It’s only fear. Dangling on a line – One dream at a time

A warning, be careful what you ask for, you might just get it in the most unexpected of ways.

Clinging to a sheer rock face, barnacle lined and wind scared, thirty meters above a cold, turquoise and volatile Pacific Ocean, I mutter a new found mantra the way the scat-man raps.

“It is only fear.”

I breath the words out as though they’re my last, over and over again as the wind teasers them out and away of the tiny gap between my mouth and the eon-old layers of weather-sharpened granite, which has become my geography of close inspection, a planet of distraction, from the new reality and the universal drop below it.

The noise that the wind replaces my mantra with is a whistling, haunting sound like that of Wile’e coyote, falling from a Grand canyon cliff. The chucking from far above could be Elma Thud (pardon the pun) but I know in-fact that it’s my new good friend and guide, Dr. Marnix.

Silhouetted like a pupil in the blue of an eye-sky, twenty-five meters high above me. Who, when not fixing and patching casualties in A and E, is to be found leading unsuspecting guests on masochistic feeling trips, on thin lines and gravity defying climbs. There is something interestingly reassuring, and a little misleading about a Doctor that encourages you to hold onto a rope the width of a penny-piece and leap off a cliff face.
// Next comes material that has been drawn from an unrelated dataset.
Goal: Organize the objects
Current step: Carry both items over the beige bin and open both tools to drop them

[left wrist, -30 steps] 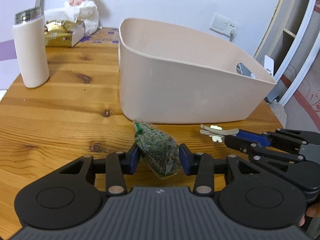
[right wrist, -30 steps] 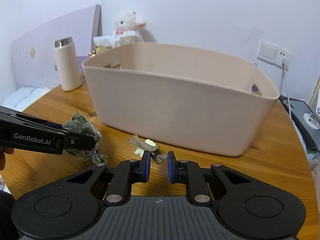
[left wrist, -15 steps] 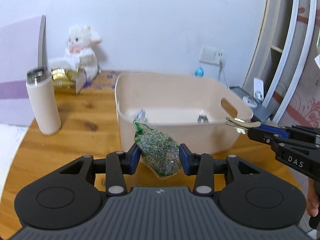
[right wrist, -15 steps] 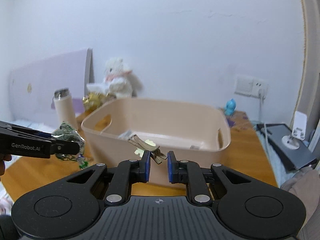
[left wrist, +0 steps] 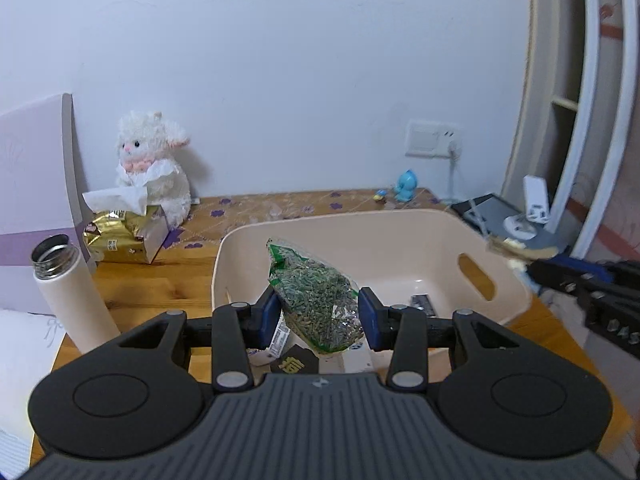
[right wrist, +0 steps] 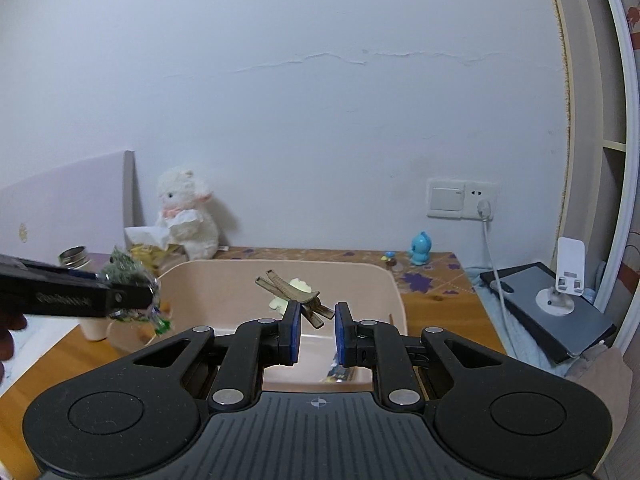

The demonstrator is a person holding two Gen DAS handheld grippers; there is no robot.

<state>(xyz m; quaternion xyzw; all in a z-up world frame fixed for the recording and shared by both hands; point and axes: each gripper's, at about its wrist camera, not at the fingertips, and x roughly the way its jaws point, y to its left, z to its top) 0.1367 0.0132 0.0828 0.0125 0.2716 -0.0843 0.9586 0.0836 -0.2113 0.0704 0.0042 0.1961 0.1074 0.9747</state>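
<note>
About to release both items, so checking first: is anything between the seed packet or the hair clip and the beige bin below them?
Nothing visible blocks either. The seed packet and hair clip hang over the open beige bin, which holds only a few small items.

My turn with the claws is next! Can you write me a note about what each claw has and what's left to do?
Left claw: shut on the bag of green dried leaves, held above the beige bin.
Right claw: shut on the brown hair clip, also over the bin.
Done: both things are lifted off the table; a few small packets already lie in the bin.
Left: lower each claw, open it, and let the bag and the clip drop inside. The white bottle and the tissue box stand outside the bin.
</note>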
We are, after all, not accustomed to disagreeing with Doctors.

And as I hang there, half way down and thirty meters up, waves thundering white spray high as me, clutching dear, sweet, terrible and vampireous life with the fading power of bleeding fingers, angry toes, and shaking thighs, which grip the vertical rock-rise chimney as tight as Sharon Stone in Basic Instinct, I remind myself to be careful for what I ask for in life.

Three weeks before, faced with an imminent return to the world of suits, plastic wrapped sandwiches, and clock-watching, week-wishing-away, is it Friday yet working-weeks, I lit the Bat Signal into the realm of Facebook, stood on the balcony in Melbourne, looked beyond the florescent glow of Sky-sc-Raper crowns, where the Stars and Moon hung, and asked my Spirit guides, the Universe and my old, long gone Cocker-Spaniel, Jack, for three things.

The first two were Courage and Space. It seemed I was hanging in one of them and in quick need of finding the other. It’s scary to write, gazing into an abyss inside, drawing up the bucket of your own sludge and spewing it onto a page. And it’s frighting following your dreams. And like on the cliff wall, I want to lie down and call it a day, at times. And there are all these doubts… Not only was I turning my back on all preconditioned programing of safety-net need. I didn’t want to let imposed responsibility be a disability and I chose to let my heart be the guide, not the fear of not having what we are supposed to greed. That can wait with its good points too. I was also choosing to dedicate a period to writing and nothing else, for if at the least of least, I could say I had honored my ambition, a long required dream and created the possibility and place to see it birthed and grow, nurtured, to give it a go. What if I fail?

And then a friend pulls on a rope, gently reminding me there is a top and I can get there, a bit of hope. I don’t know why it feels so scary to try, and more so, to succeed at your dreams, but it does, so courage is what I asked the sky and also the means.

And of course I did find it, courage, scrapped my way, one toe hold at a time. Because you can only be brave, when you are afraid. So life it seemed was answering my call, with its own cosmic, jokingly, loving way. Giving me in direct and plain terms, a choice, climb or fall. And in each crumbling rock hold, as I felt out the next place to stand or grab with a hand, I began to climb, and enjoy it, love it too.

Dragging myself up the last scratch of grass and stone, wind moaning, pulling and pushing, I felt it infuse my body and soul. Like Popeye fortified with a spinach high, courage and the experiential knowledge, that anything is possible. I can do this.

After Courage came Space, and not the kind you dangle in. Delighted I am to inform you, the bat signal worked. From all across the globe, friendships answered the call. A cabin offered here, a boat house there – the world is full of kindness.

Armed with my bravery, I rolled along in the loll of the car as it bumped its way along the chalk-stone road. Either-side, green hills climbed higher, enveloping us in arms of wildflowers, wooded ridge-lines and luminous green grass and pines. Past fields of cows in pastures, brown bodied with white face masks.

Then along a drive way, through a gate, and into the Magic Farm.